Work request: Your reply must consist of the data below, reproduced character for character.
[[ Supplied data open ]]
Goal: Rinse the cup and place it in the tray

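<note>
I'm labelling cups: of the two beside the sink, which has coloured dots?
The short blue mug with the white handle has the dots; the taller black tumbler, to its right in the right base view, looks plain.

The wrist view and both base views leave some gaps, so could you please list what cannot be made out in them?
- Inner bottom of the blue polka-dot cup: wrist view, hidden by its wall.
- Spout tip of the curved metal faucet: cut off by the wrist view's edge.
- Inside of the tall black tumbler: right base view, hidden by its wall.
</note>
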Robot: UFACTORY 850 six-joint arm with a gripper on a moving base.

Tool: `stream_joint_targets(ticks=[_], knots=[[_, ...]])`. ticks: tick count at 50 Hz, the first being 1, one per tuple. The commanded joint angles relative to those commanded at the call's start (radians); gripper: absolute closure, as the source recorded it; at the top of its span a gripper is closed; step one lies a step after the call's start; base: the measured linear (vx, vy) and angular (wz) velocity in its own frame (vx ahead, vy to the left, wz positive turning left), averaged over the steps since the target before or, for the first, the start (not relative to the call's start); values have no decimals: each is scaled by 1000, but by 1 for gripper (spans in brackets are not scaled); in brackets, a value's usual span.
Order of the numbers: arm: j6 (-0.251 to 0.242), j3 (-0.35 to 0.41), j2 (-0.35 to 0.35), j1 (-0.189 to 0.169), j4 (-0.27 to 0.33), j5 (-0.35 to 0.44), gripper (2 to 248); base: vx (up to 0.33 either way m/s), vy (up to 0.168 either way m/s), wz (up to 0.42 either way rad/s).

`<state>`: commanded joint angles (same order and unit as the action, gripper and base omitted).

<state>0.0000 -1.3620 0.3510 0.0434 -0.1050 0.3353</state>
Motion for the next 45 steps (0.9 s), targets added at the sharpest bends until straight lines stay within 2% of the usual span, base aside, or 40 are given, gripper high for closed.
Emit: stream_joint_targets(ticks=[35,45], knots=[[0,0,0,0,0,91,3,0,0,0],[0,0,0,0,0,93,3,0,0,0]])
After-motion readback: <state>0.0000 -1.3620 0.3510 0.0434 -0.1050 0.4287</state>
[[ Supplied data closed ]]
Response to the task:
Goal: Rinse the cup and place it in the tray

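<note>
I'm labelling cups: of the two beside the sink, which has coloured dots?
The short blue mug with the white handle has the dots; the taller black tumbler, to its right in the right base view, looks plain.

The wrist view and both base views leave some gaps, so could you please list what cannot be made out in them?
- Inner bottom of the blue polka-dot cup: wrist view, hidden by its wall.
- Spout tip of the curved metal faucet: cut off by the wrist view's edge.
- Inside of the tall black tumbler: right base view, hidden by its wall.
</note>
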Robot: UFACTORY 850 six-joint arm with a gripper on a moving base.

Tool: `stream_joint_targets(ticks=[_], knots=[[_, ...]])`. ticks: tick count at 50 Hz, the first being 1, one per tuple. The commanded joint angles relative to those commanded at the call's start (radians); gripper: absolute closure, as the source recorded it; at the top of its span a gripper is closed; step one lies a step after the call's start; base: the measured linear (vx, vy) and angular (wz) velocity in its own frame (vx ahead, vy to the left, wz positive turning left), averaged over the steps since the target before or, for the first, the start (not relative to the call's start); values have no decimals: each is scaled by 1000, but by 1 for gripper (spans in brackets are not scaled); in brackets, a value's usual span.
Order of the numbers: arm: j6 (-0.251 to 0.242), j3 (-0.35 to 0.41), j2 (-0.35 to 0.35), j1 (-0.189 to 0.169), j4 (-0.27 to 0.33), j5 (-0.35 to 0.44), gripper (2 to 248); base: vx (up to 0.33 either way m/s), vy (up to 0.168 either way m/s), wz (up to 0.42 either way rad/s).

`<state>`: commanded joint angles (same order and unit as the action, gripper and base omitted).

<state>0.0000 -1.3620 0.3510 0.0434 -0.1050 0.3353</state>
Motion for the next 45 steps (0.9 s), targets added at the sharpest bends until straight lines stay within 2% of the usual span, base aside, or 40 are given, gripper high for closed.
Emit: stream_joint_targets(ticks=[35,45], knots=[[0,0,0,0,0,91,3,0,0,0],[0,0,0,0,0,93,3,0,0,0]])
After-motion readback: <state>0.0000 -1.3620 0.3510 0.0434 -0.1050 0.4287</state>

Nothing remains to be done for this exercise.